RECORDS FOR THIS EXERCISE ::
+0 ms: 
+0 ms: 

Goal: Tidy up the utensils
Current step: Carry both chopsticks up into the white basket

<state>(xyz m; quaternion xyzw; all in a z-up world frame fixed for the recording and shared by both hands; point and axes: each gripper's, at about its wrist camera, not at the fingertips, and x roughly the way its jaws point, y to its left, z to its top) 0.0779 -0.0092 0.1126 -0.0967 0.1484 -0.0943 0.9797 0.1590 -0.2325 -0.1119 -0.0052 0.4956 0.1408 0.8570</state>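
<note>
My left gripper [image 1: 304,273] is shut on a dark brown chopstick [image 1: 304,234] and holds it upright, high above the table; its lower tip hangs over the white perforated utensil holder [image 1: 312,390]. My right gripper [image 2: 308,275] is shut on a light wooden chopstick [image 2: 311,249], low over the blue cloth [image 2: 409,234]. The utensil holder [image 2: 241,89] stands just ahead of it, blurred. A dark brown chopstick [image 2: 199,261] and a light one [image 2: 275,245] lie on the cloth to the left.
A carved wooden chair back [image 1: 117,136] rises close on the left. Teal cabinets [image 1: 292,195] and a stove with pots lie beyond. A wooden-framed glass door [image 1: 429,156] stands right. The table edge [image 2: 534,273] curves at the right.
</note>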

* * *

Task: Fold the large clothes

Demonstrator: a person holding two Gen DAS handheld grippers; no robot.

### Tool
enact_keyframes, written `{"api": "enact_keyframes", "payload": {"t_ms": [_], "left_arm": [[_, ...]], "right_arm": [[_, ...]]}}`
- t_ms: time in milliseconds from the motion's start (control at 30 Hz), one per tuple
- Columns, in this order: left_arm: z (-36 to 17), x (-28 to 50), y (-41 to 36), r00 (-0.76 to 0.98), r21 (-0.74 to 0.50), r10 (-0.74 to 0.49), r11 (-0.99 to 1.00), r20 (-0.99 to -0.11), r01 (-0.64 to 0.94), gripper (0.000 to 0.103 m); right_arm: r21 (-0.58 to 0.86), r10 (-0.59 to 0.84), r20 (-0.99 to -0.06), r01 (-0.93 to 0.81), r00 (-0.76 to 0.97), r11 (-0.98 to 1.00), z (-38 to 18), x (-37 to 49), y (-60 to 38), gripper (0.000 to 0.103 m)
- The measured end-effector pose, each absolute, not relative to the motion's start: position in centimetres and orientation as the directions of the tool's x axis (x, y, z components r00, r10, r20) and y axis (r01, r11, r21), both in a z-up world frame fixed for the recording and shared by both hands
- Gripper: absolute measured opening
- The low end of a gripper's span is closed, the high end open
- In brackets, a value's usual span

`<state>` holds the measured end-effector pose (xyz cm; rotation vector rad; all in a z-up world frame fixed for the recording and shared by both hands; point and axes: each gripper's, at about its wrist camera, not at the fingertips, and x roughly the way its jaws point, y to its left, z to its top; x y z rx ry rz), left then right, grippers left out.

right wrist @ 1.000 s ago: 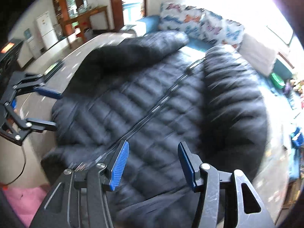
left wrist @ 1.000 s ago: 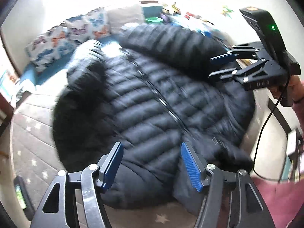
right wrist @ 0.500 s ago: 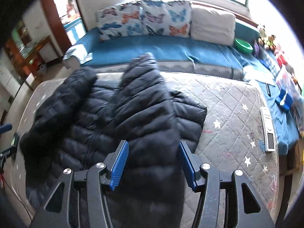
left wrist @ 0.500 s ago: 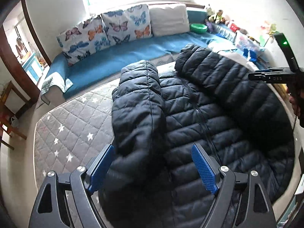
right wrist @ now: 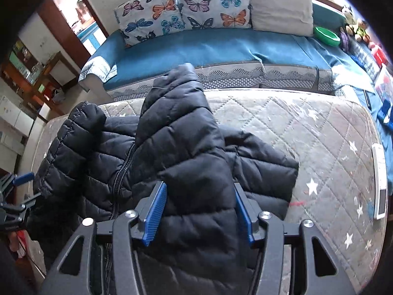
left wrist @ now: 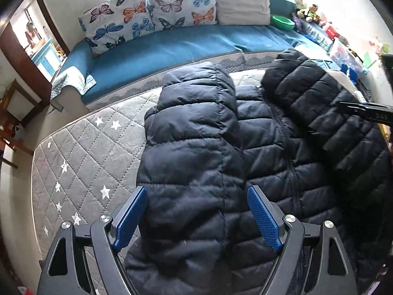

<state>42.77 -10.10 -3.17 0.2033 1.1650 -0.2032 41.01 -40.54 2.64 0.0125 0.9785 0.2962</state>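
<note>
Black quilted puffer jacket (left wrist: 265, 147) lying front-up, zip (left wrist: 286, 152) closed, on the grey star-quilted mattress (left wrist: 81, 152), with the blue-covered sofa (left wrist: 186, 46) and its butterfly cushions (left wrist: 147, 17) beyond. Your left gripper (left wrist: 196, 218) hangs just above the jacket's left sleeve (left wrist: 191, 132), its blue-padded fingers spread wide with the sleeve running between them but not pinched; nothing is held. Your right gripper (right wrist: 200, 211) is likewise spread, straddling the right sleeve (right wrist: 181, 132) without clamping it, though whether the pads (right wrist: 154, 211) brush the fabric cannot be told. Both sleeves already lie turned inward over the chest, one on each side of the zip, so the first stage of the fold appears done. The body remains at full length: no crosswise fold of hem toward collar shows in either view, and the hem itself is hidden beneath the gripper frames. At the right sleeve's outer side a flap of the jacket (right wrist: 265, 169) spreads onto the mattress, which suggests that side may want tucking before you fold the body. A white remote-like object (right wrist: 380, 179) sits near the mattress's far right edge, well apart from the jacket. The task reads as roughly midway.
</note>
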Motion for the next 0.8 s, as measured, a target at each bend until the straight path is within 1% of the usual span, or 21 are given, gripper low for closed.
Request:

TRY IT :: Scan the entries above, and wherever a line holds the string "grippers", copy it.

ANSWER TO THIS TASK ::
Demonstrator: a person holding two Gen DAS handheld grippers; no robot.
`<state>` holds the measured end-effector pose (xyz cm; rotation vector rad; all in a z-up world frame fixed for the recording and shared by both hands; point and axes: each gripper's, at about its wrist camera, not at the fingertips, and x roughly the way its jaws point, y to its left, z to its top; x y z rx ry rz), left then right, grippers left out.

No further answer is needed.